埼玉新聞

 

自転車盗の容疑者に必要な捜査怠たる 警部補を停職3カ月の処分「処理するのが面倒」/県警

  • 埼玉県警察本部=さいたま市浦和区高砂

 自転車を盗んだ疑いのある男性への必要な捜査を怠ったとして、県警は24日、吉川署地域課の男性警部補(58)を停職3カ月の懲戒処分、同課の20代男性巡査を監察官による口頭厳重注意とし、2人を犯人隠避容疑でさいたま地検に書類送検した。警部補は同日付で依願退職した。

 県警監察官室によると、警部補らは昨年11月22日午後6時45分ごろ、万引の通報を受けて吉川市内の店舗に駆け付けた際、現場にいた男性が自転車を盗んだ疑いがあることを知りながら、自転車を元の場所に戻しておくように指示し、必要な捜査をしなかった。

 男性は同月30日未明、三郷市内で県警自動車警ら隊の職務質問を受け、その際に乗っていた自転車を盗んだとして、窃盗容疑で逮捕された。男性の供述から警部補らが捜査を怠っていたことが判明。男性が盗んだ自転車は22日に乗っていたものと同じだった。

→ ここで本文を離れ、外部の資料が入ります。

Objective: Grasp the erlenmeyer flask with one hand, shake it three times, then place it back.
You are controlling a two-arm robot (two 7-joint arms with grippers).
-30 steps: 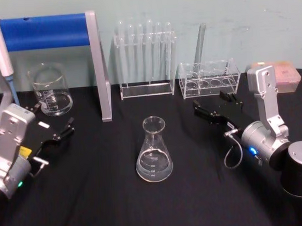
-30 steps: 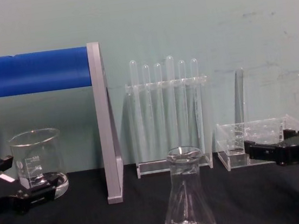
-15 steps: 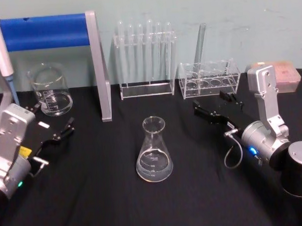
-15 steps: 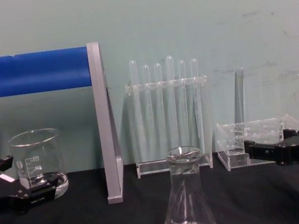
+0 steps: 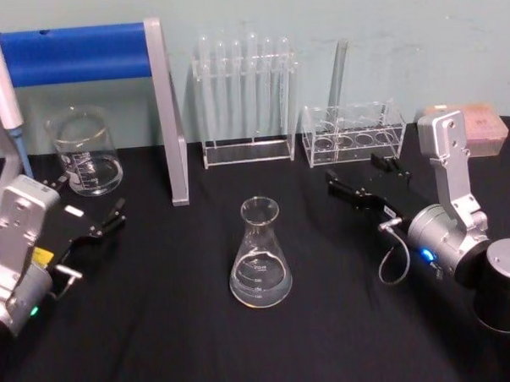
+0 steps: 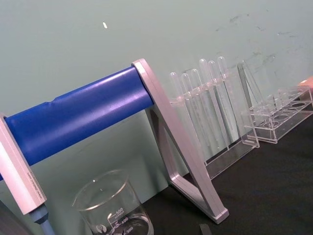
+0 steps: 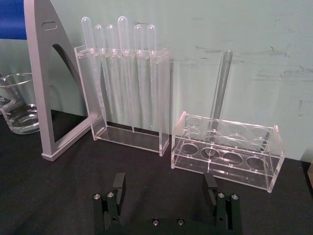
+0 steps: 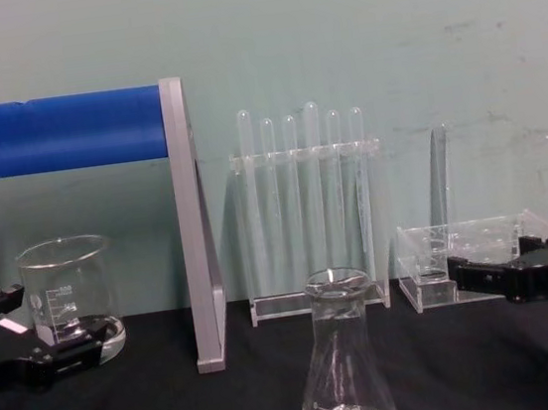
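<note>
Clear glass, the flask (image 5: 259, 254) stands upright on the black table (image 5: 159, 330), near the middle, well apart from both arms. The right gripper (image 5: 366, 182) hovers off to its right, in front of the low plastic rack (image 5: 354, 132); its fingers (image 7: 119, 183) are spread wide with nothing between them. The left gripper (image 5: 94, 222) sits near the table's left edge, just before the beaker (image 5: 86, 153), fingers parted and empty. A taller rack of tubes (image 5: 245, 98) stands behind the flask.

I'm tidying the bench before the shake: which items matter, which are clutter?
Needed: erlenmeyer flask; right gripper, open; left gripper, open.

Clutter: beaker, tall test tube rack, low tube rack, blue-barred stand.
</note>
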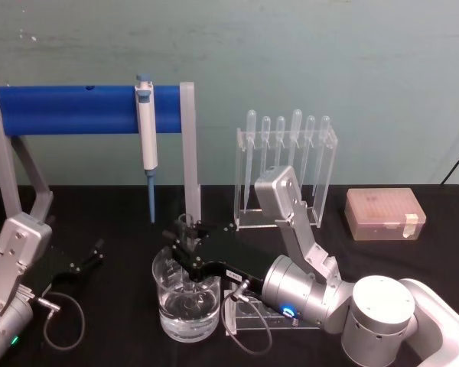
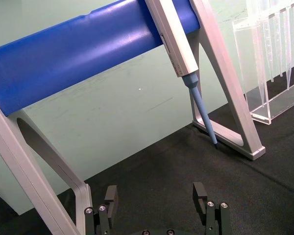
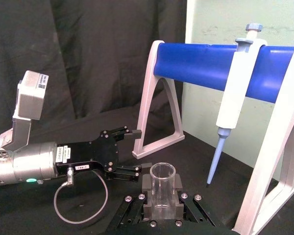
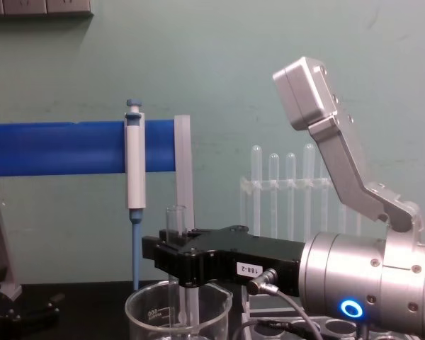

 巡査は警部補に「あの処理で良かったのか」と質問したが、警部補は「自分が判断した」と返答。警部補は県警の調査に、「盗難自転車を処理するのが面倒で(男性に)質問しなかった」と反省しているという。犯人隠避容疑については2人とも認めているという。

 近藤勝彦首席監察官は「県民の信頼を損ねる行為で大変遺憾。関係者、県民の皆さまにおわびする。職員への指導を徹底し、再発防止に努める」とコメントした。